EXERCISE: Can you quote the records below in full, word for word?

Records contained in a dataset:
- - - - - - -

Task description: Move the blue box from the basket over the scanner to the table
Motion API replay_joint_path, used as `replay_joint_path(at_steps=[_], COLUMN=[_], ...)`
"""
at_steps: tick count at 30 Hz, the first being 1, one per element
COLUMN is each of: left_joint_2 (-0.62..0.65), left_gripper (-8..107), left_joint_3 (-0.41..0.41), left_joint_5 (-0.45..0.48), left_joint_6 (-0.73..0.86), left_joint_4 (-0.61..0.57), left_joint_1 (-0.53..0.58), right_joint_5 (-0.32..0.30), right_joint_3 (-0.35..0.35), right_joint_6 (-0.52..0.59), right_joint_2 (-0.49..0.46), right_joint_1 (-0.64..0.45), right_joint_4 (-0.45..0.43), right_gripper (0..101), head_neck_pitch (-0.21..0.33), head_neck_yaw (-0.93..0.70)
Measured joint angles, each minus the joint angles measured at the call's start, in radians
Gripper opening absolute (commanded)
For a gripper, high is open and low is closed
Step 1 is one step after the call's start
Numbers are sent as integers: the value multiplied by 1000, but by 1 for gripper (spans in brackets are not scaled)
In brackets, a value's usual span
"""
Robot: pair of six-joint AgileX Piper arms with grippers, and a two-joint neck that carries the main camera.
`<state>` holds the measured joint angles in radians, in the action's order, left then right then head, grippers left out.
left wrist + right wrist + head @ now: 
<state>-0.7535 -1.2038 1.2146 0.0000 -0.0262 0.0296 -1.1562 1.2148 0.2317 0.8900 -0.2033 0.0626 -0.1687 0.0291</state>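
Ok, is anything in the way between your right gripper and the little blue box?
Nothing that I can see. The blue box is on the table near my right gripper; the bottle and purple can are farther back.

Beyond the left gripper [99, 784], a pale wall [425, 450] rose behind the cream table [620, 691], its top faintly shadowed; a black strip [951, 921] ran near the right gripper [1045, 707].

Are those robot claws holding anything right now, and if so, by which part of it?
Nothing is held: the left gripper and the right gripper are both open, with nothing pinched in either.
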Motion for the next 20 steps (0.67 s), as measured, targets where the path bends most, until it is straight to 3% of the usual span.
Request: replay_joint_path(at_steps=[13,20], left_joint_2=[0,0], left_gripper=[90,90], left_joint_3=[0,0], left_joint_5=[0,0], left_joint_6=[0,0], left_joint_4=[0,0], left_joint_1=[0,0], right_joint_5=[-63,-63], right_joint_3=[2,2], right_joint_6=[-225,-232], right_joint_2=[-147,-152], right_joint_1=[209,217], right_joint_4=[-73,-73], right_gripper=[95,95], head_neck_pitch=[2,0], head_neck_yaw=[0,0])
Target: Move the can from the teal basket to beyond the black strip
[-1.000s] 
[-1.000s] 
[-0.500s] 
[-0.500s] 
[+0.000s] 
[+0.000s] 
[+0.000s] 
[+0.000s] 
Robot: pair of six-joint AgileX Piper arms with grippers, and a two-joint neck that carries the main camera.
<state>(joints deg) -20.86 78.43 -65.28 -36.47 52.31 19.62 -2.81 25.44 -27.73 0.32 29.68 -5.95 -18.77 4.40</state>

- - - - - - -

COMPLETED TASK:
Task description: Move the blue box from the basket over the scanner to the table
Motion API replay_joint_path, used as `replay_joint_path(at_steps=[_], COLUMN=[_], ...)`
"""
at_steps: tick count at 30 Hz, the first being 1, one per element
COLUMN is each of: left_joint_2 (-0.62..0.65), left_gripper (-8..107), left_joint_3 (-0.41..0.41), left_joint_5 (-0.45..0.48), left_joint_6 (-0.73..0.86), left_joint_4 (-0.61..0.57), left_joint_1 (-0.53..0.58), right_joint_5 (-0.32..0.30), right_joint_3 (-0.35..0.35), right_joint_6 (-0.52..0.59), right_joint_2 (-0.49..0.46), right_joint_1 (-0.64..0.45), right_joint_4 (-0.45..0.43), right_gripper (0..101), head_neck_pitch (-0.21..0.33), head_neck_yaw (-0.93..0.70)
Measured joint angles, each minus the joint angles measured at the call's start, in radians
Gripper opening absolute (commanded)
For a gripper, high is open and low is closed
Step 1 is one step after the call's start
Numbers are sent as integers: the value multiplied by 1000, but by 1 for gripper (spans in brackets are not scaled)
In brackets, a value's usual span
"""
Robot: pair of six-joint AgileX Piper arms with grippers, and a two-joint neck that carries the main camera.
`<state>` holds the measured joint angles in radians, in the action's order, left then right then head, grippers left out.
left wrist + right wrist + head @ now: 
<state>-0.7535 -1.2038 1.2146 0.0000 -0.0262 0.0296 -1.1562 1.2148 0.2317 0.8900 -0.2033 0.0626 -0.1687 0.0291</state>
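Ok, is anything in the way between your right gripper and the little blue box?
Nothing that I can see. The blue box is on the table near my right gripper; the bottle and purple can are farther back.

Beyond the left gripper [99, 784], a pale wall [425, 450] rose behind the cream table [620, 691], its top faintly shadowed; a black strip [951, 921] ran near the right gripper [1045, 707].

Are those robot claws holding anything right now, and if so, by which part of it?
Nothing is held: the left gripper and the right gripper are both open, with nothing pinched in either.
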Motion for the next 20 steps (0.67 s), as measured, targets where the path bends most, until it is straight to 3% of the usual span.
Request: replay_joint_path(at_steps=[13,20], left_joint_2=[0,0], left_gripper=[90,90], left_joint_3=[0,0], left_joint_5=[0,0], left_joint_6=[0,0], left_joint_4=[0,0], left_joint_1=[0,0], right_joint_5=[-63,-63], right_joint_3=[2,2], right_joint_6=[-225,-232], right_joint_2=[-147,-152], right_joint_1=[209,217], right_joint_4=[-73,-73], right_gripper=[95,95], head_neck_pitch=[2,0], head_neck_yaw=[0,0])
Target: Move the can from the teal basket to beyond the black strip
[-1.000s] 
[-1.000s] 
[-0.500s] 
[-0.500s] 
[+0.000s] 
[+0.000s] 
[+0.000s] 
[+0.000s] 
Robot: pair of six-joint AgileX Piper arms with grippers, and a two-joint neck that carries the main camera.
<state>(joints deg) -20.86 78.43 -65.28 -36.47 52.31 19.62 -2.81 25.44 -27.73 0.32 29.68 -5.95 -18.77 4.40</state>

The given output is complete.